AWS is set to start charging customers for IPv4 addresses, a key internet protocol. Even before this decision, AWS costs had become a major issue in corporate boardrooms.

As a rapidly growing startup, Snap invested in the cloud and decided not to build its own infrastructure. In about five years since its IPO, the company has spent about $3 billion on cloud services from Google and AWS. These costs are the second largest expense at Snap, after employees.

“Even though the cloud clearly delivers on its promises early During a company’s journey, the pressure on profit margins can begin to outweigh the benefits, as the company scales and growth slows,” venture capital firm Andreessen Horowitz wrote in a post. posted on blog. – the long-term cost impact of the cloud.”

Some companies, such as Dropbox, have even moved the majority of their IT workloads off the public cloud, saving millions of dollars, the VC firm said.
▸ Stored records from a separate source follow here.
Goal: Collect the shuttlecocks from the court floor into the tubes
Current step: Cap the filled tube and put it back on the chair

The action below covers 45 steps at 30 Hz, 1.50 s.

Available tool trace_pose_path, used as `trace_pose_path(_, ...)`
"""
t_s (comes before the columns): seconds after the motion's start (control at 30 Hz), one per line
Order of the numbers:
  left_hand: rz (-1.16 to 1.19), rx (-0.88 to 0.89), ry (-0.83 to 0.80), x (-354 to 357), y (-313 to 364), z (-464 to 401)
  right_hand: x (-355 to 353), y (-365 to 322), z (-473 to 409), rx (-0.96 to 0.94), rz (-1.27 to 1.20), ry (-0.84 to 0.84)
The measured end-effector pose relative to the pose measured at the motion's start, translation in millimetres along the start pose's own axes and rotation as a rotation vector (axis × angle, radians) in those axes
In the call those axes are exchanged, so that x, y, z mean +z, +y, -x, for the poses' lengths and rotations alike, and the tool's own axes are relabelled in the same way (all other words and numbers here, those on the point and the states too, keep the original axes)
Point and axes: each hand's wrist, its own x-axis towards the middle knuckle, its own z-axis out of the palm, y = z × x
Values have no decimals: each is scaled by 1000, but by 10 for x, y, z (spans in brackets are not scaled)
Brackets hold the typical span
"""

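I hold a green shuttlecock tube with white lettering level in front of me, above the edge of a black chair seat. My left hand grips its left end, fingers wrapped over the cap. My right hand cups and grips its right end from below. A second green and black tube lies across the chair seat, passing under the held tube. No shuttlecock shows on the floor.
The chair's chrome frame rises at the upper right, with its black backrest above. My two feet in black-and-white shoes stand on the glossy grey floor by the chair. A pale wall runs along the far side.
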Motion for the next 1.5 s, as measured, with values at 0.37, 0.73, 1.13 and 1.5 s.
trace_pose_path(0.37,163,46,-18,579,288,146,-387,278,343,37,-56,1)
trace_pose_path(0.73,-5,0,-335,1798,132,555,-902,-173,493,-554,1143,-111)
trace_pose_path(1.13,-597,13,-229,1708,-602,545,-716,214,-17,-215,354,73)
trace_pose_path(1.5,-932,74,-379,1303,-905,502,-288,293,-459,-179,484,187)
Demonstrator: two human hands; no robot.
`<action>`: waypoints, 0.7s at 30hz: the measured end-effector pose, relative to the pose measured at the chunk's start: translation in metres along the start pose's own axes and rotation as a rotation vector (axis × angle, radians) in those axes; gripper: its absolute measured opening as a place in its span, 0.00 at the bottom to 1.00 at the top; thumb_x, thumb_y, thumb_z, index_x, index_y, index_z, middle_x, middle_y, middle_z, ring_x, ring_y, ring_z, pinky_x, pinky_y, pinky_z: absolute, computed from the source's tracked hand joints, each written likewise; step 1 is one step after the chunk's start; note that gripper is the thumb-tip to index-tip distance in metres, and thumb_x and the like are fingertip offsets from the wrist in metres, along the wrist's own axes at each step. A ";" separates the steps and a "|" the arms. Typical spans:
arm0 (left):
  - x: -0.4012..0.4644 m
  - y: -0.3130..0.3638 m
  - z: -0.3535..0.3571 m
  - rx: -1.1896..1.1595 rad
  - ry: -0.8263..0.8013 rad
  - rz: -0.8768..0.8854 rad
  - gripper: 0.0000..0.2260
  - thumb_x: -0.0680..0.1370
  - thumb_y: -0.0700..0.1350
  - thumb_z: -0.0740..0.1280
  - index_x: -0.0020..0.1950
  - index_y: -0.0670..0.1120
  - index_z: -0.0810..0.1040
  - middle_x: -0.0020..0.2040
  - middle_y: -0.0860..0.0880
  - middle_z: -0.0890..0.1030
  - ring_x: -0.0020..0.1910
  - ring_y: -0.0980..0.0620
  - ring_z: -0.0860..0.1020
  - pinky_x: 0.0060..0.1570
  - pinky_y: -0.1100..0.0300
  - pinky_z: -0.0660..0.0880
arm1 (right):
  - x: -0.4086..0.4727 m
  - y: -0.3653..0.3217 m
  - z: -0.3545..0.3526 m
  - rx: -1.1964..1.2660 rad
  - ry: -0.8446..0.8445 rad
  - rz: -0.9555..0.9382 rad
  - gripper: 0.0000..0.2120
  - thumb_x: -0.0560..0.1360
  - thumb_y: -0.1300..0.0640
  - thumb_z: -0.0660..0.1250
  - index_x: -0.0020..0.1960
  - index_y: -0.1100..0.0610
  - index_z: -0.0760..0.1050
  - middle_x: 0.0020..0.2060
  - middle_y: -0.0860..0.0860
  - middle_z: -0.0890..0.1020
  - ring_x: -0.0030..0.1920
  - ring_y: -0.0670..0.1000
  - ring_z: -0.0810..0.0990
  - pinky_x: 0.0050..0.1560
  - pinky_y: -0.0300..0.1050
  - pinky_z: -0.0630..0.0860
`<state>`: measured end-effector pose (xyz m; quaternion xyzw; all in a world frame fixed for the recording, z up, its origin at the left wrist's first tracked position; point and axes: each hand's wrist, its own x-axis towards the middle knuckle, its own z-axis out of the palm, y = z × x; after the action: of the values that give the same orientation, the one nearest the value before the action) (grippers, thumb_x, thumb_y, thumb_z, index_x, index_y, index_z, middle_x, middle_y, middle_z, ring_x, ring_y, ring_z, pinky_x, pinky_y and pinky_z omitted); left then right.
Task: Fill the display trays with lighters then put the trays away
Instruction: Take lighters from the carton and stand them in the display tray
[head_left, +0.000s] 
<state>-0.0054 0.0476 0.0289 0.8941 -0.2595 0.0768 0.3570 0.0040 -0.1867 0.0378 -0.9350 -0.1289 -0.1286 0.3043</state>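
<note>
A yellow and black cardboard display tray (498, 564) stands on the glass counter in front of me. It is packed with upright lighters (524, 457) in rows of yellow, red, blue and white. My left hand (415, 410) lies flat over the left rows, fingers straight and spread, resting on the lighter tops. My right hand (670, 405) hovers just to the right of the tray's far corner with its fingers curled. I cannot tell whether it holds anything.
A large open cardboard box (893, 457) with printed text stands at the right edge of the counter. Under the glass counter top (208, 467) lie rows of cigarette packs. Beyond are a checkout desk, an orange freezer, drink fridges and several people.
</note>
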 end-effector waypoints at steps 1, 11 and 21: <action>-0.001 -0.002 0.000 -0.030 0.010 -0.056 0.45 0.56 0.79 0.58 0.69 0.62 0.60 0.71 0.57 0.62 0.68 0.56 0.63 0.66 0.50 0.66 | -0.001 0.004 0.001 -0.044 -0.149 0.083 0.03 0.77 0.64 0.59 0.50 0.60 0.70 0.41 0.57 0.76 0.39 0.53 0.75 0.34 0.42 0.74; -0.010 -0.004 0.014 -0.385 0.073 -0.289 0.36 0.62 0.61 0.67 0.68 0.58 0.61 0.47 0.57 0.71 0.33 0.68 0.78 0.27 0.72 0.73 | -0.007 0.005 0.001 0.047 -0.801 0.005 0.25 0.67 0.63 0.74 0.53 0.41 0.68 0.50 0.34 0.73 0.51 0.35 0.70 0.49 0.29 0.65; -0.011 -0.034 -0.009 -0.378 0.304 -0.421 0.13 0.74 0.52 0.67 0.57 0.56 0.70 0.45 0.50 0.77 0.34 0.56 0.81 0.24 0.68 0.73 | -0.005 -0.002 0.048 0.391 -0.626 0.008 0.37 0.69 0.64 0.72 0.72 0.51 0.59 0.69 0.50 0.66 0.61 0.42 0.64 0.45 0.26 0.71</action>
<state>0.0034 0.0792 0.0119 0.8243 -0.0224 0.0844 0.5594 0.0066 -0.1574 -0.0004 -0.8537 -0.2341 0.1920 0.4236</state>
What about security? Last month, Google, the third-largest cloud provider, began a pilot program in which thousands of its employees were limited to using work computers that were not connected to the Internet, CNBC reported.

Reason: Google is trying to reduce the risk of cyberattacks. If employees have computers disconnected from the Internet, hackers cannot compromise these devices and gain access to sensitive user data and software code.

So are internet-connected cloud services good for everyone except Google? Not a great cloud sales pitch.